Planetone Studios was a London-based recording studio and independent record label that issued ska recordings in the early 1960s. It has been credited as the first black owned record label in England, and a catalyst for the later British labels Trojan and Island Records.

==History==
The label's founder was Sonny Roberts (1932-2021). The basement studio, which operated from 1961 until 1965, was located at a now demolished site at 108 Cambridge Road, Kilburn, London. Some of the early recordings were by Rico's Combo, a group led by Jamaican trombonist Rico Rodriguez. Mike Elliott (future saxophonist for The Foundations), Jackie Foster, Tito ‘Sugar’ Simone and Jamaican singer Dandy Livingstone also released some recordings on the label. Other associated musicians included Jackie Edwards, Millie Small and The Marvels (band).

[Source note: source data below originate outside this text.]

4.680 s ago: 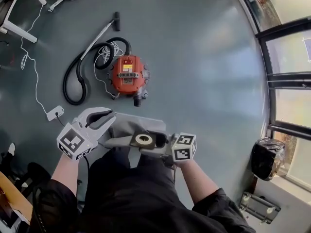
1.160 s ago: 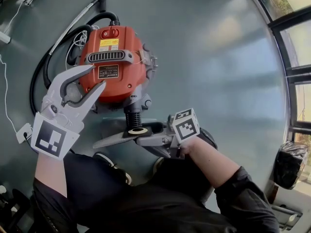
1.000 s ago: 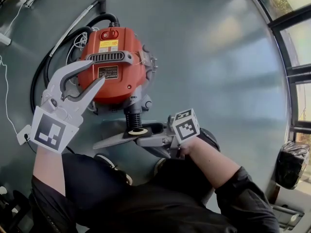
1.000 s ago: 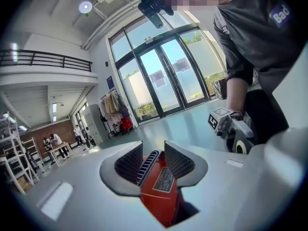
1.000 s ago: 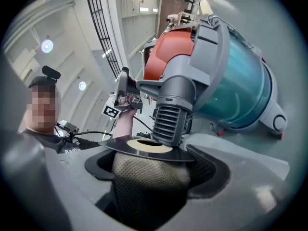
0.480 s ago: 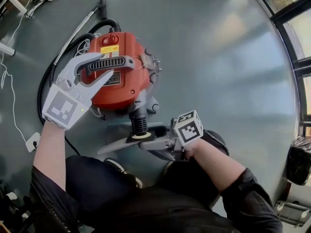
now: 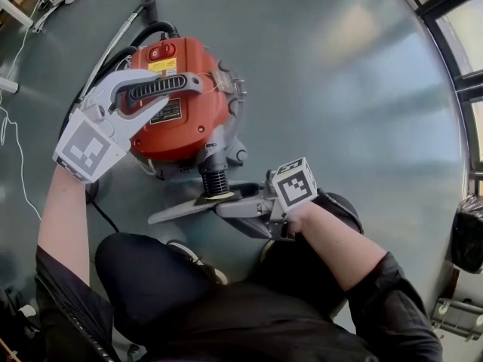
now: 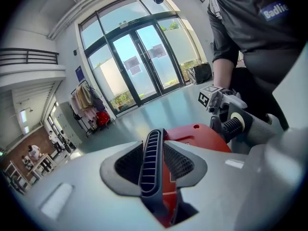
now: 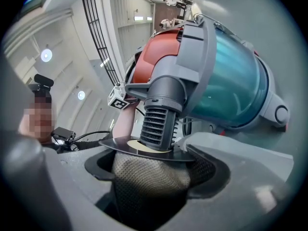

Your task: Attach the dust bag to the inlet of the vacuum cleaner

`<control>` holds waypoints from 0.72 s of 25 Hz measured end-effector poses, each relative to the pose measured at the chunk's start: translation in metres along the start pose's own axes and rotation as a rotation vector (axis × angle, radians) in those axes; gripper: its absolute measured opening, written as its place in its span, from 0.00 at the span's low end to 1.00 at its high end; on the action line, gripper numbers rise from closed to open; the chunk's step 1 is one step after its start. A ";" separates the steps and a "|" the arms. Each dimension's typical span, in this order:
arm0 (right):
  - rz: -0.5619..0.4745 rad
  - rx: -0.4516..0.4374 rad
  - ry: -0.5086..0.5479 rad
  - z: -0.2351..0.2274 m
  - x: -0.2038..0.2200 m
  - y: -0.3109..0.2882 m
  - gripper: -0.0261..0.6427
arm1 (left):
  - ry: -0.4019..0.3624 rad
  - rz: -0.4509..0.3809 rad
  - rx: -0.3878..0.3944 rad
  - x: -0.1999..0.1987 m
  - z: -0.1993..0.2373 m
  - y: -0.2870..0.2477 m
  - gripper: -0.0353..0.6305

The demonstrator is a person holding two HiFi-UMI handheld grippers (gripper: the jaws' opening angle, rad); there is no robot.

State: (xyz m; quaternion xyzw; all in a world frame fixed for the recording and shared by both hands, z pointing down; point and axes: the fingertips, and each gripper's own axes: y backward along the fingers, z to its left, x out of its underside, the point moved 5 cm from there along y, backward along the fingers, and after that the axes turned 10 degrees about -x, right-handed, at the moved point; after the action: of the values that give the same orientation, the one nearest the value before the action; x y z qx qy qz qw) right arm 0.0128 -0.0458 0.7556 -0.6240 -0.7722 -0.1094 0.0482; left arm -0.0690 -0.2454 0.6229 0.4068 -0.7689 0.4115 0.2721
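Observation:
The red vacuum cleaner (image 7: 185, 108) lies on the grey floor. My left gripper (image 7: 155, 90) is on top of it and its jaws have just been closing. Both pads (image 8: 127, 163) press on the grey ribbed carry handle (image 8: 151, 158) (image 7: 166, 84). The black ribbed inlet (image 7: 214, 181) (image 9: 161, 117) sticks out towards me. My right gripper (image 7: 230, 204) (image 9: 154, 174) is shut on the grey mesh dust bag (image 9: 147, 177). It holds the bag's black collar (image 9: 122, 146) (image 7: 219, 198) against the inlet, whose end sits in the collar's pale ring.
The vacuum's black hose and metal wand (image 7: 113, 40) curl behind it at the upper left. A white cable (image 7: 19, 168) runs along the left. The person's knees are just below the bag. Window frames (image 7: 472, 89) and a black sack (image 7: 469, 236) line the right side.
The left gripper dropped from beside the vacuum onto its carry handle and closed round it. The right gripper with the bag stayed at the inlet. Earlier the vacuum was farther away.

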 end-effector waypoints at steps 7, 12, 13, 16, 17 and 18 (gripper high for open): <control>-0.057 -0.024 -0.034 0.000 -0.001 -0.001 0.63 | -0.011 -0.006 0.087 0.004 -0.002 -0.002 0.33; -0.064 0.004 -0.028 -0.003 -0.001 0.001 0.63 | -0.060 0.000 0.094 0.004 -0.007 0.001 0.42; -0.069 -0.002 -0.031 -0.003 -0.001 0.002 0.63 | -0.089 0.004 0.086 0.003 -0.006 0.001 0.38; -0.076 0.007 -0.028 -0.002 -0.001 0.003 0.63 | -0.091 0.002 0.088 0.004 -0.005 -0.003 0.38; -0.075 0.010 -0.025 -0.003 -0.001 0.003 0.63 | -0.081 0.013 0.089 0.008 -0.005 -0.006 0.41; -0.075 0.004 -0.024 -0.002 0.000 0.002 0.63 | -0.073 0.026 0.085 0.013 -0.004 -0.008 0.42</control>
State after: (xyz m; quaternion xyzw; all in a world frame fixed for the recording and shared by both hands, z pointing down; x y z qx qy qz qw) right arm 0.0145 -0.0460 0.7578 -0.5959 -0.7958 -0.1018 0.0361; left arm -0.0682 -0.2497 0.6380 0.4226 -0.7654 0.4321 0.2213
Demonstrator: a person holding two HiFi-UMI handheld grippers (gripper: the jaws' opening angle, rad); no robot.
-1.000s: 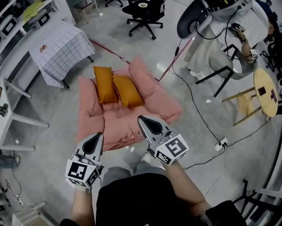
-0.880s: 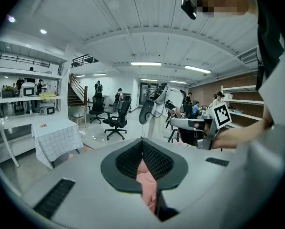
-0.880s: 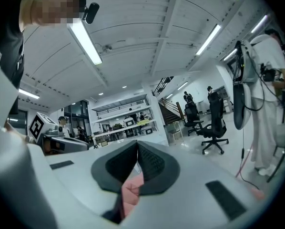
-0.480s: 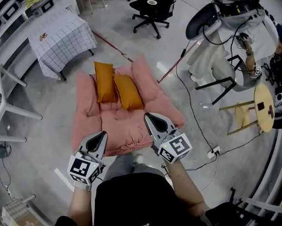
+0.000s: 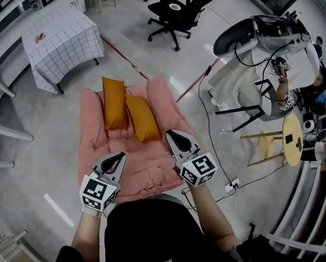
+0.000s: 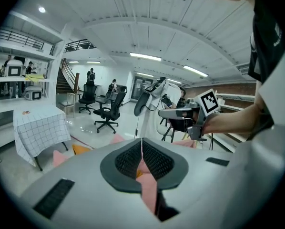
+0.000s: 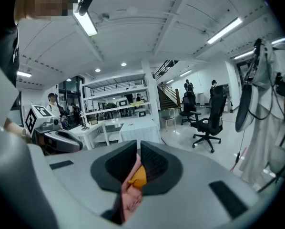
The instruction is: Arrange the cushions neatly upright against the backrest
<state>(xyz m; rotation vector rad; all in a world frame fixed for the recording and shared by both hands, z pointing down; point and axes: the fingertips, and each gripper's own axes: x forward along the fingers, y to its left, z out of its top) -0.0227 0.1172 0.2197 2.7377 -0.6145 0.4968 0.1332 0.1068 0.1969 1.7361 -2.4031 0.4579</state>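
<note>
Where the cushions lie: two orange cushions (image 5: pixel 114 102) touch side by side at the back of the pink floor sofa (image 5: pixel 92 141), the right one slanted.
Left tongs (image 5: pixel 119 157): jaws pressed together, nothing between them, over the sofa's front edge, well apart from the cushions.
Right tongs (image 5: pixel 171 135): jaws together, empty, near the slanted cushion's lower end.

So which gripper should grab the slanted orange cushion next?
Right, I'd guess. The right gripper, jaws shut, sits just beside the near end of the slanted orange cushion; the left gripper is farther back over the pink sofa.
</note>
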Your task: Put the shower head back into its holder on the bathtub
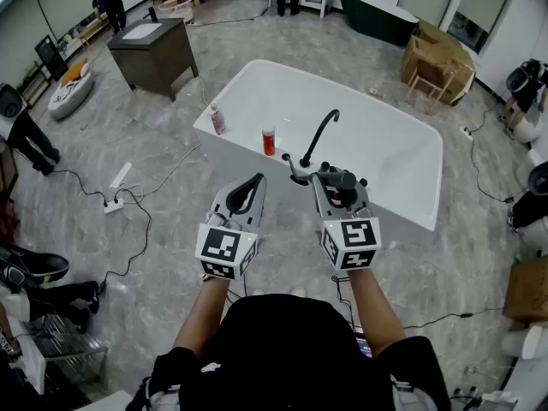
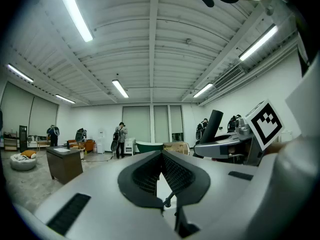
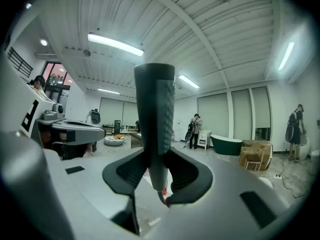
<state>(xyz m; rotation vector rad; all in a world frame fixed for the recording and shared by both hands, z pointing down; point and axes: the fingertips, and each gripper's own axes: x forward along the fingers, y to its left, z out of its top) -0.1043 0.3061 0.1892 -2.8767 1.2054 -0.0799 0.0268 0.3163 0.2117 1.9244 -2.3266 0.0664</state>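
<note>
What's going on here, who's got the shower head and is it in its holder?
A person stands at the white bathtub with a tool in each hand. The right tool is clamped on the dark shower head and holds it upright near the tub's near rim, close to the black tap. It is not in the holder yet. The left tool is shut and empty, held alongside.

The head view looks steeply down from above onto the left gripper (image 1: 248,191), right gripper (image 1: 336,182) and white tub (image 1: 385,144) just ahead. Each gripper view sits close behind its jaws, facing level across the room; the shower head (image 3: 155,109) stands close before the right one. Both share the far green tub (image 2: 148,146).
</note>
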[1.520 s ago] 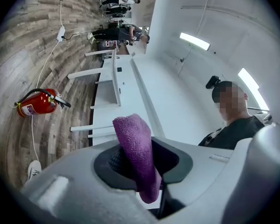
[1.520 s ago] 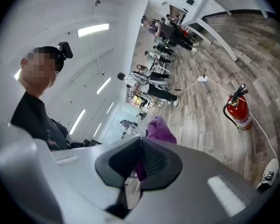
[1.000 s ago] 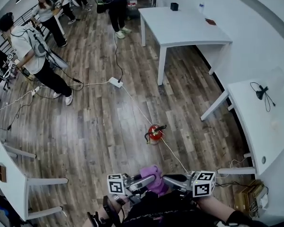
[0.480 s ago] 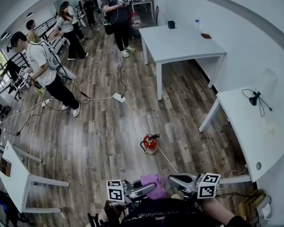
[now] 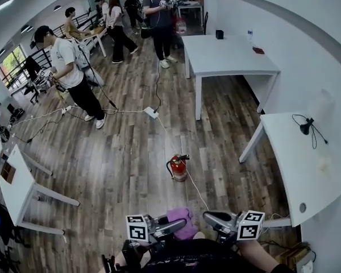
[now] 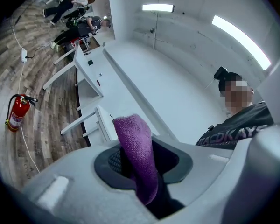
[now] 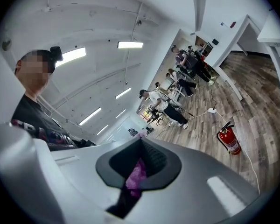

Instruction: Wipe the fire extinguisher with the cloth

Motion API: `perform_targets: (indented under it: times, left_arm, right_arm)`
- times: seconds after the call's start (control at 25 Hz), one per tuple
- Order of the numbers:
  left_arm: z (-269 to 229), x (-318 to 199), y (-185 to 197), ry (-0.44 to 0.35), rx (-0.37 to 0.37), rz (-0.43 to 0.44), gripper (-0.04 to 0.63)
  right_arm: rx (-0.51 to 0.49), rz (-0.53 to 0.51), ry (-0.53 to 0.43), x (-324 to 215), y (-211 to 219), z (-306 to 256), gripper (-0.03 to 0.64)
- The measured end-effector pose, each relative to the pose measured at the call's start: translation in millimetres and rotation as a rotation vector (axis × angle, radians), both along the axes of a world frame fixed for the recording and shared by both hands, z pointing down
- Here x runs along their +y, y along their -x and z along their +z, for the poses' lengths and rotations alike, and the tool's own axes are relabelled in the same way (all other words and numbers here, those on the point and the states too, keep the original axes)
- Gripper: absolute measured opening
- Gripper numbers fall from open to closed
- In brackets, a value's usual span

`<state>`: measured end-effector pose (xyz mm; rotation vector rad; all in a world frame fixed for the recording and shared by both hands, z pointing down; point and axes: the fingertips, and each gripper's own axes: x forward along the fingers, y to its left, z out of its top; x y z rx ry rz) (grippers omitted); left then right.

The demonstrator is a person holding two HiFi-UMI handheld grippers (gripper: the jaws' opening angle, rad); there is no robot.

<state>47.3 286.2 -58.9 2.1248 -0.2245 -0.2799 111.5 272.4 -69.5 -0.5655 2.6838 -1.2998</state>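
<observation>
- Purple cloth (image 6: 135, 148), nubby terry pile folded into a rounded tongue, pinched between the jaws of the left gripper (image 5: 183, 224) at the bottom of the head view.
- Right gripper (image 5: 207, 215) just beside it, jaws pressed together on a scrap of the same purple fabric.
- Fire extinguisher (image 5: 178, 168), a glossy red cylinder with black handle and hose, upright on the floor well ahead of both grippers and touched by neither.
- Floor (image 5: 125, 152) of grey-brown wood-grain planks; thin white cable (image 5: 196, 187) trailing past the extinguisher to a white power strip (image 5: 152, 112).
- Smooth grey moulded gripper shells with dark ribbed pads and a square-marked cube on each.
- Against a second ago: cloth lower and flatter between the grippers, more of the far room on show, the person in the white shirt (image 5: 68, 61) further right in frame — extinguisher on the same spot beside the cable.
- Count: one extinguisher, one cloth, two grippers, three white tables (image 5: 230, 58) close by, at least five people in the room beyond.
</observation>
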Motion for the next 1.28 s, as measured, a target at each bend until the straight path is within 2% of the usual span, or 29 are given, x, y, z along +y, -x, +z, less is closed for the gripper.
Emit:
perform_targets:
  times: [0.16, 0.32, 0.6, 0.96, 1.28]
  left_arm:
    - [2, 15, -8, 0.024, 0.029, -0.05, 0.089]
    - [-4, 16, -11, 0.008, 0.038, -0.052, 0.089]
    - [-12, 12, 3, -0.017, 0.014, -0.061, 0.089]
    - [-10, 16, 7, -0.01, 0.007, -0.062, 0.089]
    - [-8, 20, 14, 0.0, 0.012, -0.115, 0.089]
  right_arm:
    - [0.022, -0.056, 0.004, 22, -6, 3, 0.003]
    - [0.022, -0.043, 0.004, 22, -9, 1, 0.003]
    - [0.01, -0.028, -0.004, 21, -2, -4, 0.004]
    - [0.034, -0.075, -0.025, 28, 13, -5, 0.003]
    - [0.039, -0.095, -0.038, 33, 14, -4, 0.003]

Chris Blackwell's Island Records took over the space in 1965 when Roberts returned to his original profession, carpentry.

==Orbitone==
In 1970, Roberts opened the Orbitone record shop in Harlesden, stocking reggae, ska, calypso, Afrobeat, merengue and jazz. He also continued producing in rented studios: the album Destruction by Nigerian band Nkengas was produced by Roberts in 1973, an early example of UK Afrobeat. He licensed Arrow’s 1984 calypso hit Hot Hot Hot. And his production of Judy Boucher's Can't Be with You Tonight reached number two in the UK Singles Chart in 1987. Other musicians supported by Orbitone included Machel Montano, the soul singer Reuben Richards and the guitarist Ciyo Brown.

Roberts moved back to Jamaica in 1997. He died in 2021, survived by his wife Monica and daughters Cleon, Jackie and Andrett. A plaque was unveiled at the site of the Kilburn studio in 2017.